2. Verdrag betreffende de status van vluchtelingen (Verdrag van 28 juli 1951. Trb. 1954/88)
Artikel 1 Definitie van de term "vluchteling"
"(...)
F. De bepalingen van dit Verdrag zijn niet van toepassing op een persoon ten aanzien van wie er ernstige redenen zijn om te veronderstellen, dat:
(a) hij een misdrijf tegen de vrede, een oorlogsmisdrijf of een misdrijf tegen de menselijkheid heeft begaan, zoals omschreven in de internationale overeenkomsten welke zijn opgesteld om bepalingen met betrekking tot deze misdrijven in het leven te roepen;
(b) hij een ernstig, niet-politiek misdrijf heeft begaan buiten het land van toevlucht, voordat hij tot dit land als vluchteling is toegelaten;
(c) hij zich schuldig heeft gemaakt aan handelingen welke in strijd zijn met de doelstellingen en beginselen van de Verenigde Naties."

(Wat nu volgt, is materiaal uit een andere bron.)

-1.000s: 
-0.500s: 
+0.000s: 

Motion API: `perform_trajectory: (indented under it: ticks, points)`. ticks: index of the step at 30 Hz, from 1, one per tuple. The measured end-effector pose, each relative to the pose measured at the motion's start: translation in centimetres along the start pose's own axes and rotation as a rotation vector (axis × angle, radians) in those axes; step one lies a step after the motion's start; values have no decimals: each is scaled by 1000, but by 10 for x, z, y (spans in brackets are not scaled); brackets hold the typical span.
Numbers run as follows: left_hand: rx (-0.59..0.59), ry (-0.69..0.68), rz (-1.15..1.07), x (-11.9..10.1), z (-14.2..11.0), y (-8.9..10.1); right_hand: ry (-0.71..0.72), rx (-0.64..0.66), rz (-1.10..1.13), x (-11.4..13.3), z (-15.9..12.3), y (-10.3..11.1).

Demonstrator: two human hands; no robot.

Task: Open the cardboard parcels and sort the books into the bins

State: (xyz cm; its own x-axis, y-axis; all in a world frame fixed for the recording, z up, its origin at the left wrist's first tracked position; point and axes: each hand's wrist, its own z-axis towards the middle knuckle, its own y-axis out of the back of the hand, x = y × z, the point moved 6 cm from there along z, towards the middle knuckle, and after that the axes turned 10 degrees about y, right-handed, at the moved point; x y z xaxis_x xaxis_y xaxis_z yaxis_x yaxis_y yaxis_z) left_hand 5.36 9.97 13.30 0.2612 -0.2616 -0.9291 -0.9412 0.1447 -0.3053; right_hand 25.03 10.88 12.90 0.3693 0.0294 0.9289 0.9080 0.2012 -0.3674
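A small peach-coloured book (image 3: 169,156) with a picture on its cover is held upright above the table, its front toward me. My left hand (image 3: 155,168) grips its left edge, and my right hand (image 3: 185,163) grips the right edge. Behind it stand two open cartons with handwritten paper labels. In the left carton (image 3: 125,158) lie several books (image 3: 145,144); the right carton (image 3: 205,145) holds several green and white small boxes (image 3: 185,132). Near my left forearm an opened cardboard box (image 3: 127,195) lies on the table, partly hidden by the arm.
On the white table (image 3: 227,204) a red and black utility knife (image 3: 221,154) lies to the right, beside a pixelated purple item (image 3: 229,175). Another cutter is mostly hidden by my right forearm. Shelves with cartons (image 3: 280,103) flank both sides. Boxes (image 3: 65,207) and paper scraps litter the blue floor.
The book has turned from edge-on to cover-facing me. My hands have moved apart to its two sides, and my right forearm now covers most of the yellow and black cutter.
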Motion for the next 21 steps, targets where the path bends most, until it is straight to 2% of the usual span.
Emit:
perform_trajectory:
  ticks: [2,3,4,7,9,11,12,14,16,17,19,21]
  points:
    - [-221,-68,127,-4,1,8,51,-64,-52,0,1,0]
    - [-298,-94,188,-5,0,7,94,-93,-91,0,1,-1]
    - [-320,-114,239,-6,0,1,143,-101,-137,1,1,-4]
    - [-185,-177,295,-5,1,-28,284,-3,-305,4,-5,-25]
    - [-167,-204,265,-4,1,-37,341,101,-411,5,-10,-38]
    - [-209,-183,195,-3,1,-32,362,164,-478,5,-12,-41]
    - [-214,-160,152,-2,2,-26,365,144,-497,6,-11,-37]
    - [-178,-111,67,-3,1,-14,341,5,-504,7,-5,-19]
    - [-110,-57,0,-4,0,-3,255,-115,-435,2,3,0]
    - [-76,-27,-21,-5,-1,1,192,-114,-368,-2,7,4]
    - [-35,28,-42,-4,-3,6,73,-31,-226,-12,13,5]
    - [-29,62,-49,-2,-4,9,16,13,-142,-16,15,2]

3. IND-Werkinstructie nr. 163 (toepassing van artikel 1(F) van het Vluchtelingenverdrag)
In werkinstructie 163 is onder meer het volgende aangegeven. Als blijkt dat de artikelen 15, vierde lid, 15b of 15c, eerste lid van de Vreemdelingenwet (oud) niet van toepassing zijn en tevens blijkt van mogelijke indicaties om artikel 1(F) van het Vluchtelingenverdrag tegen te werpen, dan wordt de betrokken asielzoeker naar een OC doorgezonden. De doorverwijzing geschiedt met de mededeling dat de betrokkene door een gespecialiseerde contactambtenaar moet worden gehoord. Na dit zogenaamde 1(F)-gehoor vindt toezending plaats aan de IND Regiodirectie Zuid-West, die is belast met de afhandeling van vermoedelijke 1(F)-zaken. Daar wordt beoordeeld of verdere informatie nodig is. Hiertoe kan gebruik worden gemaakt van de bij de IND aanwezige informatie, maar ook kan informatie worden verzameld via (onder andere) het Ministerie van Buitenlandse Zaken.